After finishing her 26th year of teaching in Tea, fourth grade teacher Kristi Desaulniers was surprised to be named Teacher of the Year.

With the changes due to the COVID-19 pandemic, the Teacher of the Year announcement came during the school board’s May 11 online meeting. Curriculum director Tonia Warzecha and Legacy Elementary staff members surprised Desaulniers at her home in Sioux Falls with her husband and two children.

“It just still doesn’t seem real. It’s hard to describe. Hundreds of people are deserving of the award, not just teachers because parents have become teachers, older siblings have become teachers,” she said. “It’s just such an unusual time. It’s time to appreciate everyone who has stepped up and helped out and helped everything move forward.”

Growing up on her family’s dairy farm near Avon, Desaulniers went to country school through sixth grade. While she did not know she wanted to be a teacher that early, by the time she was a senior, teaching became her career plan.

“I did always think I had a curiosity about many things and I thought how can I apply that in life. In education you can be curious about many things and you can continue to learn about many things. I really enjoyed math and sciences and geography,” she said. “In education you can do that. In elementary education you can specifically do that.”

While earning her elementary education degree from the University of South Dakota, she learned about teaching internationally. She also did an exchange during her junior year of college to Massachusetts.

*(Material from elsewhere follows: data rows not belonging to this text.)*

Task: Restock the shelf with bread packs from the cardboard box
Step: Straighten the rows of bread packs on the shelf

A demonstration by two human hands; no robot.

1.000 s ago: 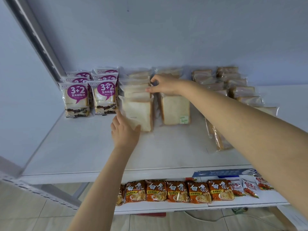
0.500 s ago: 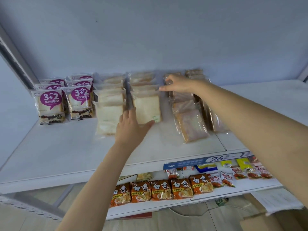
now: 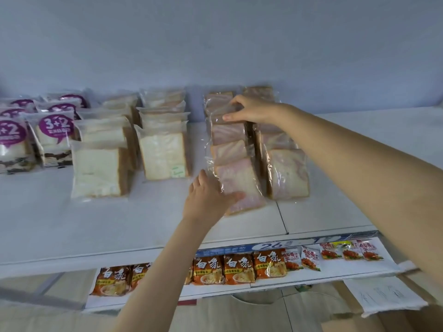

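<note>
Shelf (image 3: 143,224): white and flat; it carried all the bread stock listed here.
Pink marbled bread packs (image 3: 230,164): two rows in clear wrap stood right of the shelf's middle. They ran from its back wall toward its front edge, and the packs leaned and overlapped.
Your left hand (image 3: 207,201): it was flat-palmed with the fingers straight, pressed against the left side of the front pack in the left row. The thumb lay across that pack's lower face, toward the shelf's front edge.
Your right hand (image 3: 249,110): it was extended toward the shelf's back. The fingers curled over the top of a rear pack in the same row, with the thumb in front, pinching it.
White bread packs (image 3: 165,154): two rows stood left of the shelf's middle.
Purple "3+2" packs (image 3: 55,140): these were at the shelf's left end.
Noodle packs (image 3: 230,267): these lay in a line on the tier beneath the shelf.
</note>
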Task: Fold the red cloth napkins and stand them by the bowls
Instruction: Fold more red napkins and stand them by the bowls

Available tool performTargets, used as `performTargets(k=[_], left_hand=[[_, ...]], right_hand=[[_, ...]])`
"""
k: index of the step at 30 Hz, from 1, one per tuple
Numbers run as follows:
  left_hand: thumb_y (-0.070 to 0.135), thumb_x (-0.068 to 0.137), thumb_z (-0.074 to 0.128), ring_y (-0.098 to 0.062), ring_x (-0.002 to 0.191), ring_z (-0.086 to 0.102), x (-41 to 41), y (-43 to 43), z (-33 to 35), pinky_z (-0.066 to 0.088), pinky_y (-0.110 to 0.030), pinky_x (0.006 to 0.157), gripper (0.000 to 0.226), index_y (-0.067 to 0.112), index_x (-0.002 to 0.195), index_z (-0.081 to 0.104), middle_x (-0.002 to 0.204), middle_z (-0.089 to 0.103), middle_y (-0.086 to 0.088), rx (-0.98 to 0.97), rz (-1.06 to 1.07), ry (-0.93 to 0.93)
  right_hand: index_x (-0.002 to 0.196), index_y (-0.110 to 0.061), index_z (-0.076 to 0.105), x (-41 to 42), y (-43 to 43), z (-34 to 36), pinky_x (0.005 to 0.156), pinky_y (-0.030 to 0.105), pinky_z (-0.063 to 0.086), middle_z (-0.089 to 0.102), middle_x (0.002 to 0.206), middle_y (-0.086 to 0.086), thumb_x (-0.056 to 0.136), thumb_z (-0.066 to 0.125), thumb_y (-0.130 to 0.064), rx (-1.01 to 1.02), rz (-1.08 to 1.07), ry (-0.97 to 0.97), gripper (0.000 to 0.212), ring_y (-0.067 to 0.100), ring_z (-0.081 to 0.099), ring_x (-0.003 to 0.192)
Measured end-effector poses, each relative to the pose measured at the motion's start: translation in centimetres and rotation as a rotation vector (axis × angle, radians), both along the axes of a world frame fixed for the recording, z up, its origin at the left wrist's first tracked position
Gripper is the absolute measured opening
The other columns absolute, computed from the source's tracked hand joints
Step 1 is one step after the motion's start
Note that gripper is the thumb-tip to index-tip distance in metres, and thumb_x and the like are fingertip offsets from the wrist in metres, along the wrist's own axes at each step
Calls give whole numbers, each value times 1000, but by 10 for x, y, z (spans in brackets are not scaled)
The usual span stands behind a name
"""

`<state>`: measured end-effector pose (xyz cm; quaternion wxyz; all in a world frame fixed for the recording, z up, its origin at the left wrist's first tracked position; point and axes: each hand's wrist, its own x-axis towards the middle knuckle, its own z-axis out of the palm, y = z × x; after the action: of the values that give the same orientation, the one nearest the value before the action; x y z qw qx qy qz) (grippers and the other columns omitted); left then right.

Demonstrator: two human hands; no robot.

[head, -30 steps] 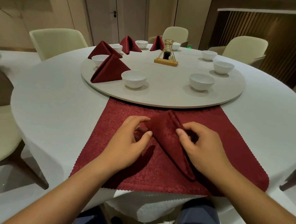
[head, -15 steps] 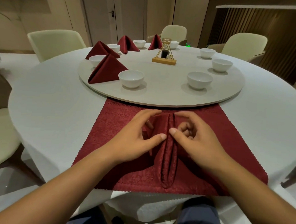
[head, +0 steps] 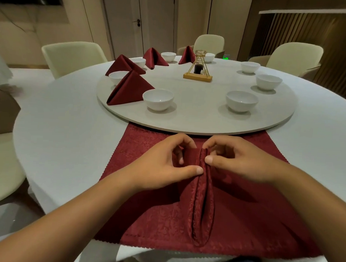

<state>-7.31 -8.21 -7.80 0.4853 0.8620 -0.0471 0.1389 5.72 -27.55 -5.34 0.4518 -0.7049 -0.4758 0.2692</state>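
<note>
Hands meet at the near middle of the round table [head: 60, 127], over a flat red cloth [head: 145, 218] spread on the white tablecloth, its zigzag hem along the near edge. Our left hand [head: 163, 165] and right hand [head: 239, 162] both pinch the folded napkin [head: 202, 206], with the thumbs pressed against either side of its raised ridge and the fingers curled over its far end. The folded napkin lies on the flat red cloth as a long narrow shape. Its two layers run side by side with a dark slit between them, and its rounded tip points toward us.

Just beyond our fingers starts the pale turntable [head: 198, 120], whose near rim overlaps the far edge of the flat red cloth. On it a white bowl [head: 158, 99] sits near left, with a standing napkin [head: 128, 89] just beside it on the left. A second bowl [head: 241, 101] sits near right. We see more standing napkins [head: 123, 64] farther along the left and far rim, each by a bowl. A wire stand [head: 197, 76] on a wooden base stands toward the far middle. Cream chairs [head: 72, 56] ring the table.
</note>
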Motion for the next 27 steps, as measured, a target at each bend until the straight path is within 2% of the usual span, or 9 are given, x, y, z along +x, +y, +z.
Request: performTargets(k=[3,6,9,12,16,20,24,27], left_hand=[[29,81,86,-19,83,59,7,4,3,53,-39,81,38,24,108,60,90,60,10,13,-24,-18],[28,81,85,-16,85,60,26,14,24,54,-36,83,37,23,107,59,91,59,13,28,-44,-56],[37,83,82,-17,90,64,64,34,52,56,-41,85,36,26,108,58,97,62,10,107,-30,-83],[48,81,78,-21,94,66,114,57,73,57,-44,85,41,28,110,57,104,63,4,183,5,-60],[45,79,81,-21,89,65,181,82,82,59,-38,79,41,29,107,56,104,63,0,221,34,32],[38,87,77,-16,93,62,229,93,78,55,-32,80,40,22,116,54,110,60,0,316,75,154],[32,92,69,-11,95,59,251,97,74,56,-33,86,37,18,122,53,114,59,-1,332,131,205],[28,94,64,-19,99,61,256,97,69,55,-37,91,35,17,126,52,119,59,-5,349,168,240]], right_hand=[[94,-18,66,8,2,4,61,33,45,57,72,-1,91,71,-24,29,-14,-110,8,12,52,65],[89,-24,67,22,10,24,63,23,44,59,74,3,86,73,-31,96,-76,-188,10,9,52,68],[88,-24,67,52,28,47,62,26,48,64,77,10,88,73,-28,124,-160,-265,7,13,58,66],[91,-18,65,94,55,60,57,22,48,69,77,10,91,71,-27,98,-283,-301,11,10,61,61],[93,-15,64,149,88,62,53,21,47,63,72,5,91,72,-27,48,-393,-291,14,7,58,57],[96,-15,63,186,111,54,56,30,51,67,81,9,92,69,-30,-39,-452,-259,17,17,62,66],[94,-17,61,209,127,48,50,27,49,67,83,10,94,65,-29,-74,-511,-225,13,21,65,66],[98,-16,61,217,136,41,53,29,53,68,84,11,94,63,-29,-110,-531,-198,13,23,68,66]])
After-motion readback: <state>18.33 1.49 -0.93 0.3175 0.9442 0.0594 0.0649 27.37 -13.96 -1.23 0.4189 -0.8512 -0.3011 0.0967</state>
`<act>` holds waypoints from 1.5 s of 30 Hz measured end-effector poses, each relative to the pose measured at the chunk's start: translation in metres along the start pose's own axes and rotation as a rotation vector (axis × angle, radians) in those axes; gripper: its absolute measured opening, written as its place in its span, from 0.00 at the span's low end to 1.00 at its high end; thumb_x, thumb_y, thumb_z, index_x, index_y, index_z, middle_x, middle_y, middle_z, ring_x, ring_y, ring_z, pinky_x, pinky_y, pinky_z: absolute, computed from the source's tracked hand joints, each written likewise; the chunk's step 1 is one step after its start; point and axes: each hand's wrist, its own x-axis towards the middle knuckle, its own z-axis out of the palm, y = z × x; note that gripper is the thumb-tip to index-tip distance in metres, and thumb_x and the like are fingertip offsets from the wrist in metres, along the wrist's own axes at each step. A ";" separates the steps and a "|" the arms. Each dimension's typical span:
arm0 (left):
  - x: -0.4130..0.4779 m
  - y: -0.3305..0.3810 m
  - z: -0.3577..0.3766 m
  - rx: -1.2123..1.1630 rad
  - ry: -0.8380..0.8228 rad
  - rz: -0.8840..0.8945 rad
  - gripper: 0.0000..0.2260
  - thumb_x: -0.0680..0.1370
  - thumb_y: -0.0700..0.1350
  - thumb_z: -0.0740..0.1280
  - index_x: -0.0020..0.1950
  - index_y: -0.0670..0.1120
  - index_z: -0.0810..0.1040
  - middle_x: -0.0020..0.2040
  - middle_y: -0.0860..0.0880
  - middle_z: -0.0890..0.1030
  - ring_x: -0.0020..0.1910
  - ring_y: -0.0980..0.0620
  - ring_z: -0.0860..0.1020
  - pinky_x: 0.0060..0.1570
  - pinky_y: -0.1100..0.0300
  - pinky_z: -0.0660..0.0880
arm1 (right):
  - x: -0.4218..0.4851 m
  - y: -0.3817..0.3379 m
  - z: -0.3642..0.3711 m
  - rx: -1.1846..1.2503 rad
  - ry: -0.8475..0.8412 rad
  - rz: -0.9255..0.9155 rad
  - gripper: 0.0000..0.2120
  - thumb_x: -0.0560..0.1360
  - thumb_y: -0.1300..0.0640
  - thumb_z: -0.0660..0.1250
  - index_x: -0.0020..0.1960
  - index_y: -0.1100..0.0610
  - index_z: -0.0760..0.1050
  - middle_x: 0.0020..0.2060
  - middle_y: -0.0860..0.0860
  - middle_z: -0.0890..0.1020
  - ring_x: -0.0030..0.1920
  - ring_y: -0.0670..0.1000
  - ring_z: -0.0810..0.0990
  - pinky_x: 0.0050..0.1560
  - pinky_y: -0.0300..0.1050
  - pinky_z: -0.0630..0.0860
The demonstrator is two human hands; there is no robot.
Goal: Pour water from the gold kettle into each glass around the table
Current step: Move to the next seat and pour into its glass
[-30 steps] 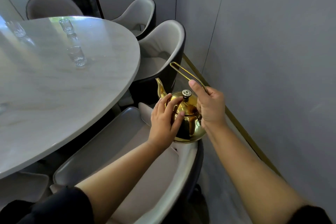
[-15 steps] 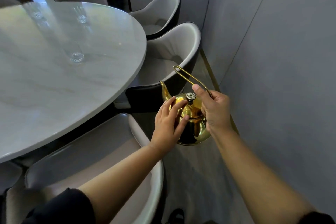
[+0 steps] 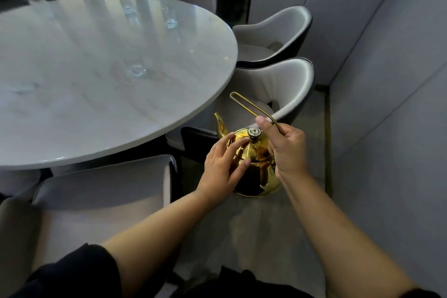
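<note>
Beside the marble table [image 3: 72, 116] | gold kettle [image 3: 256, 176] is held aloft, its wire handle [image 3: 249, 106] clamped in the curled right hand [image 3: 287, 150] | lid [image 3: 242, 135] is steadied by the left hand [image 3: 221, 169], fingers straight and slightly apart | spout [image 3: 219, 123] is best kept level until the nearest glass [image 3: 137, 70] is reached

Gold kettle [image 3: 256, 167], white veined table [image 3: 96, 94] (grey chairs [image 3: 273, 31])

Both forearms bare, stretched fwd, slightly converging. R hand [image 3: 287, 150] curled round kettle [image 3: 258, 162] wire handle, thumb laid up along it. L hand [image 3: 221, 170] palm down, fingers straight + spread, tips resting on kettle lid, no grip.
</note>
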 end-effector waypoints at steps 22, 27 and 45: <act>0.194 -0.082 -0.050 0.061 0.111 -0.130 0.22 0.78 0.58 0.61 0.71 0.63 0.60 0.76 0.57 0.55 0.71 0.61 0.55 0.71 0.52 0.60 | 0.232 0.028 0.100 0.019 -0.312 0.063 0.23 0.68 0.49 0.73 0.26 0.60 0.66 0.18 0.46 0.65 0.20 0.44 0.62 0.26 0.36 0.66; 0.232 -0.102 -0.067 0.087 0.122 -0.171 0.22 0.78 0.58 0.60 0.71 0.64 0.59 0.76 0.55 0.57 0.72 0.59 0.56 0.70 0.57 0.57 | 0.283 0.038 0.132 0.020 -0.383 0.082 0.24 0.69 0.52 0.75 0.23 0.53 0.63 0.17 0.45 0.64 0.20 0.44 0.59 0.28 0.40 0.64; 0.311 -0.167 -0.135 0.046 0.160 -0.354 0.24 0.78 0.58 0.59 0.70 0.68 0.52 0.77 0.58 0.52 0.75 0.53 0.57 0.71 0.52 0.62 | 0.395 0.055 0.257 -0.103 -0.670 0.054 0.27 0.70 0.53 0.75 0.20 0.51 0.63 0.17 0.44 0.63 0.21 0.45 0.60 0.28 0.39 0.64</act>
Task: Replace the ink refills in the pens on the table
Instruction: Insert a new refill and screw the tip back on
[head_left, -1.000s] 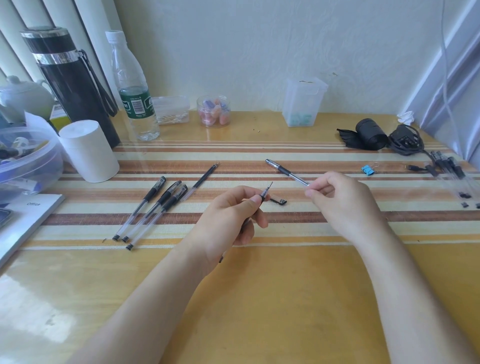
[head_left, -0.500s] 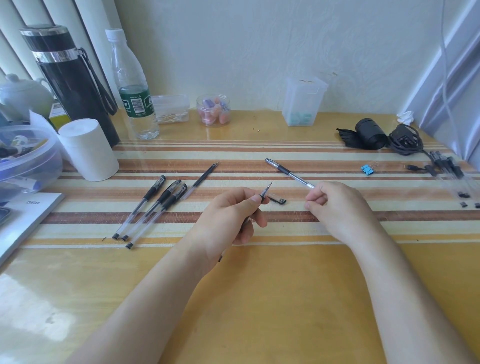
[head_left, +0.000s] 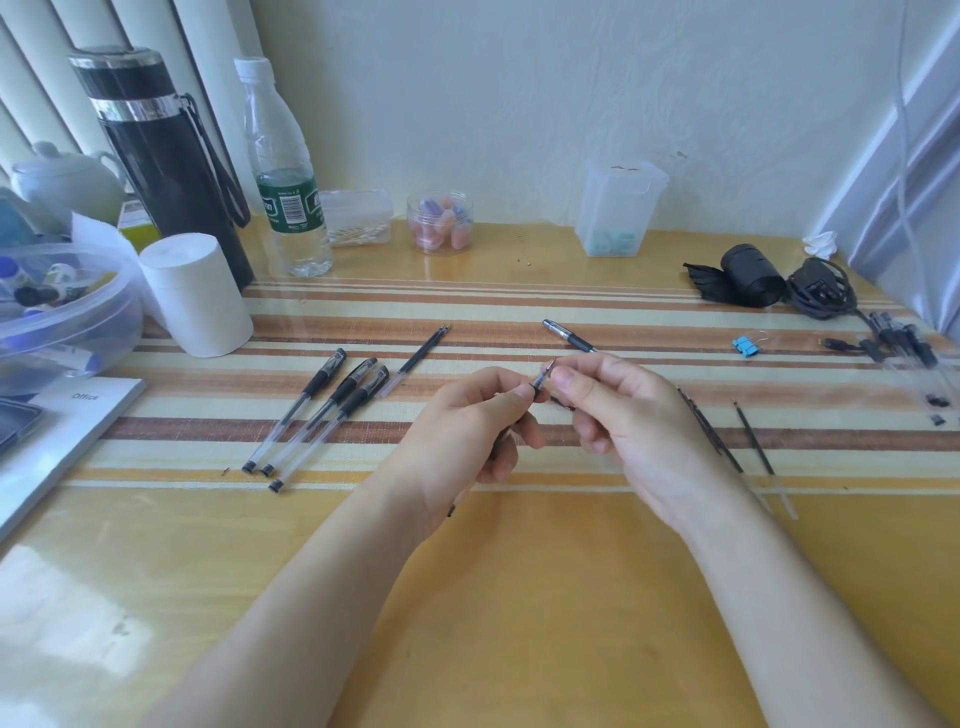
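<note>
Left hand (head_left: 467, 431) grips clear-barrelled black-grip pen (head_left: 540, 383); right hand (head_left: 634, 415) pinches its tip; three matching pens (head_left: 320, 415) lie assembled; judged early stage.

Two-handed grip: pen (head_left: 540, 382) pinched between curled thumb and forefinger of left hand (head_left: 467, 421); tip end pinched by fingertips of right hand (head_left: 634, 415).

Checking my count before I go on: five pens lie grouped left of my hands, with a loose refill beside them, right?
Not quite. The head view shows three pens grouped there, not five; the loose refill does lie beside them.
</note>
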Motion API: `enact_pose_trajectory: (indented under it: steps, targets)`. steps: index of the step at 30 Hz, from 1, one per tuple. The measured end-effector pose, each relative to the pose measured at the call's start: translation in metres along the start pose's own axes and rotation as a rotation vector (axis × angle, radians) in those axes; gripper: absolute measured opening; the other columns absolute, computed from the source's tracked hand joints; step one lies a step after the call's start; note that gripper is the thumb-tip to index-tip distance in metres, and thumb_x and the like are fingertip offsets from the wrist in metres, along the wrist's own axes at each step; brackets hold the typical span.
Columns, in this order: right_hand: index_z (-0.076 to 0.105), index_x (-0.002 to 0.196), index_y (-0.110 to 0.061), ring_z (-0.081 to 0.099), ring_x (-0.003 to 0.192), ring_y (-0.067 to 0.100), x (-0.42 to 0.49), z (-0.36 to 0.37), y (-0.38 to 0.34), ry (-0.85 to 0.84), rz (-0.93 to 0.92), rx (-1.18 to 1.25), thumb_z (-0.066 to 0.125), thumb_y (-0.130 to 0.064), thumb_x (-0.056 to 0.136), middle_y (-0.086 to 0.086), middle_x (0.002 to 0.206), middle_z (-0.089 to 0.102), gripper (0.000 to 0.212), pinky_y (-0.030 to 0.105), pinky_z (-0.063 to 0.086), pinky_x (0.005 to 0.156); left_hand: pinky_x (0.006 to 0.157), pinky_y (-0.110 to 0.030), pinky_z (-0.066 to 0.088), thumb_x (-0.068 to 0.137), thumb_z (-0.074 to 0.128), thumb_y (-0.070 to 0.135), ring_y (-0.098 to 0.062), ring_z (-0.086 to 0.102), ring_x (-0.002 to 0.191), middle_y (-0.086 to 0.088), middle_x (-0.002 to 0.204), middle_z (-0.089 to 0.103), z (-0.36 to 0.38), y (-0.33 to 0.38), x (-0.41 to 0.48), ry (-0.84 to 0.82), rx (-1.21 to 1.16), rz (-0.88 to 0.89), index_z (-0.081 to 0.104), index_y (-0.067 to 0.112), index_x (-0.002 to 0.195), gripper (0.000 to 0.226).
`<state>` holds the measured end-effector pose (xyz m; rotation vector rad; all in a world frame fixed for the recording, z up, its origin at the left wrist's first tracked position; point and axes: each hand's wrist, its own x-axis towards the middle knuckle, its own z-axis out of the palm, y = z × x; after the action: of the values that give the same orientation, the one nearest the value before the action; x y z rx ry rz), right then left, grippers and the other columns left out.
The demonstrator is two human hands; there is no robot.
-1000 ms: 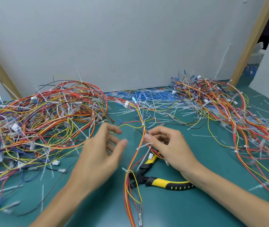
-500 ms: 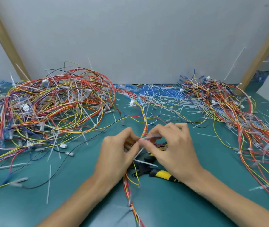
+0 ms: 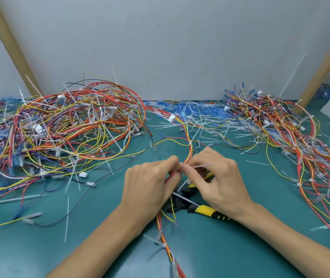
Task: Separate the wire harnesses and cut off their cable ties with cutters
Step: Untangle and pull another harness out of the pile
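A red, orange and yellow wire harness [image 3: 189, 146] runs down the middle of the green mat. My left hand [image 3: 150, 189] pinches its wires beside a white cable tie [image 3: 199, 166]. My right hand [image 3: 220, 183] pinches that tie, whose tail sticks out to the right. Yellow-and-black cutters [image 3: 206, 210] lie on the mat beneath my right hand, partly hidden by it. More ties sit on the harness lower down [image 3: 163, 245].
A large tangle of harnesses [image 3: 59, 133] fills the left of the green mat [image 3: 100, 227]; another pile [image 3: 300, 137] spreads along the right. Cut white and blue tie scraps [image 3: 198, 113] litter the back by the grey wall. Wooden struts [image 3: 9, 43] lean at both sides.
My left hand came in from the left pile and closed on the harness next to my right hand. Both hands now pinch at the same tie. The view shifted slightly.
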<state>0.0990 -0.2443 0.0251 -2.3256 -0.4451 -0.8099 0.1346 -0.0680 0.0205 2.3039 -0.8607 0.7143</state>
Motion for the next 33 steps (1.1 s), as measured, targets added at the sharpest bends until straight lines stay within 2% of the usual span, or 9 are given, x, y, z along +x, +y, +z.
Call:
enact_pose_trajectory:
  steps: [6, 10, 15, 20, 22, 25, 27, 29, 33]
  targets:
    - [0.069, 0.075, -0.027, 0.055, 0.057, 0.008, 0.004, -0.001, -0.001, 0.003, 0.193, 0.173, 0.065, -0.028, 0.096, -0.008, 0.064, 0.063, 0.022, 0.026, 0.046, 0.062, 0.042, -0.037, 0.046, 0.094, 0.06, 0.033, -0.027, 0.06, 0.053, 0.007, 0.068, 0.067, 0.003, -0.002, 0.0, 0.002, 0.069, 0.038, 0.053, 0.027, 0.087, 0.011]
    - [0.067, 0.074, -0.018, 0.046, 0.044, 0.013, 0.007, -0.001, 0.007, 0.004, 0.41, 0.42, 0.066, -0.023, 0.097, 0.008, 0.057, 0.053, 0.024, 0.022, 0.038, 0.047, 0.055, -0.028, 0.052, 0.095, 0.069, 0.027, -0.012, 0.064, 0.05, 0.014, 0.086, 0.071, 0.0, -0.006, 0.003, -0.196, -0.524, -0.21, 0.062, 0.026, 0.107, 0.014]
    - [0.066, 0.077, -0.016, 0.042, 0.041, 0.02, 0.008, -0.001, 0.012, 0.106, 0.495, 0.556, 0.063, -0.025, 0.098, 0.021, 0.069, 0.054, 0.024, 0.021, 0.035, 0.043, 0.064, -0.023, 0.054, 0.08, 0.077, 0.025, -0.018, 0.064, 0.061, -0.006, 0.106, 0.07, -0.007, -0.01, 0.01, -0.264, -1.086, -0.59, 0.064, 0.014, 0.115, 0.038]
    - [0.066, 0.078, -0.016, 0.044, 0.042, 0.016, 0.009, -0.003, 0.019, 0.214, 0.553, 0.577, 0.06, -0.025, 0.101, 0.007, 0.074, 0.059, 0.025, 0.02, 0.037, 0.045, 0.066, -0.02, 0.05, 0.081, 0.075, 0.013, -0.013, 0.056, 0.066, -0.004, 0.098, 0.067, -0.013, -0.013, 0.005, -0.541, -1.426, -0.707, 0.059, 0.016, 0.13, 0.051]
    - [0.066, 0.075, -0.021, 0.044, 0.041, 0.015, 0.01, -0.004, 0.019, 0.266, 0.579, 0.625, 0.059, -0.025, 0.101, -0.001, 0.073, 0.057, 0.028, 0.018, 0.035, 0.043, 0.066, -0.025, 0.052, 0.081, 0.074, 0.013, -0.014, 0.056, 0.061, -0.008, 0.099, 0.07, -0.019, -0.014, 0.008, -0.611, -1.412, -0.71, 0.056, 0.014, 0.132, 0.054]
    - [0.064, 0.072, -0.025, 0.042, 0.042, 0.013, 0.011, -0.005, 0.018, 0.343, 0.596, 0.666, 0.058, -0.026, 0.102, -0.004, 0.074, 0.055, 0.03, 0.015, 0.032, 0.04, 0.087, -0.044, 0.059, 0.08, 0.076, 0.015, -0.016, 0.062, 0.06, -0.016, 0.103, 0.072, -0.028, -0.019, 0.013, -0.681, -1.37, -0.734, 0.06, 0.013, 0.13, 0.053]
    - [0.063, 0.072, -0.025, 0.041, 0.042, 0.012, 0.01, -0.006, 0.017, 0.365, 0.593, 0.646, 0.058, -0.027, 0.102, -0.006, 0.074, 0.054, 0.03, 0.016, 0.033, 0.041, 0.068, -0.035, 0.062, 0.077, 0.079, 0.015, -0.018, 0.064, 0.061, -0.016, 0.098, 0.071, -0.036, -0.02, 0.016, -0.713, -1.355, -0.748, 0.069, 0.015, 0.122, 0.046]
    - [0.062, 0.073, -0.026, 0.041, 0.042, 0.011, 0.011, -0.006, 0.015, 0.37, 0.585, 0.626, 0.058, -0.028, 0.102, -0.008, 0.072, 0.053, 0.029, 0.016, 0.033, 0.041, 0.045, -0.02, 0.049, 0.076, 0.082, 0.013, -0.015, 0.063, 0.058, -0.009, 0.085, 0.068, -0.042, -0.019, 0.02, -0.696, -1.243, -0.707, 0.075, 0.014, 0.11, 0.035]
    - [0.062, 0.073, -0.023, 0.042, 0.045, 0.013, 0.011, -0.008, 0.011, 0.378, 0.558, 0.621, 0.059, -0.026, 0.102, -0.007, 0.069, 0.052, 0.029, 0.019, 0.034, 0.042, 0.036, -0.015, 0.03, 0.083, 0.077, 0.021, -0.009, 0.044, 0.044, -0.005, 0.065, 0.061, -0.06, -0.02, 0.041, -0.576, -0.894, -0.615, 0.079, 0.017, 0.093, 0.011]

After teaching third grade in Watertown for three years, Desaulniers moved to London. She spent two years teaching kindergarten at a boarding school. During the summer overseas, she taught art and English in Switzerland for 8-12 year olds.

She moved back to South Dakota and started teaching in Tea with the Lennox School District. A few years into teaching in Tea, she did an exchange for a year with a teacher in Canada. While in Canada, she taught second grade. That’s when she met her husband, Rob.

Desaulniers came back to Tea and has now completed 26 years of teaching in Tea. When she started in Tea, she was in the Legacy building. Then she taught in the District Education Center, then the intermediate building and back to Legacy.

While she has taught many different grades, her entire time in Tea has been in fourth grade.

“With all the changes from Lennox transforming to Tea to moving around buildings to starting with two sections and up to seven or eight in a building, it feels new and fresh every year or two. There’s growth and new faces,” she said.

Desaulniers said teaching in the Tea Area district has felt like she and the district have been growing up together.

“When the district was formed, it as more like a newborn where we had to meet basic needs,” she said. “It feels like we’ve been growing up together.”

Desaulniers said she has enjoyed teaching each grade while she was teaching them. However, she enjoys fourth grade because of the student interaction. She said their sense of humor is developing and their connections outside of their immediate world are expanding.

She helps connect them with people outside of their immediate world by adopting a dairy farmer from Baltic and bringing in exchange students. The last six years her students have met female students from Pakistan. So while she is not traveling to teach these days, she brings the world to her classroom.

With the pandemic, the last nine weeks have been like nothing she has encountered before. While her students have been distance learning at home, they were able to go on a virtual field trip with a previous exchange student from Kazakhstan.

“Amazingly this last nine weeks, with as unusual as everything has been, it’s been interesting to provide new connections that probably would not have happened had the world crisis not happened,” she said.

Desaulniers is appreciative of the honor of being named Teacher of the Year.

“I really, really appreciated opportunities in the district just to try new things. That seems to be continuing. It’s a very rewarding place to be. The kids and families are awesome. It’s an honor and privilege,” she said.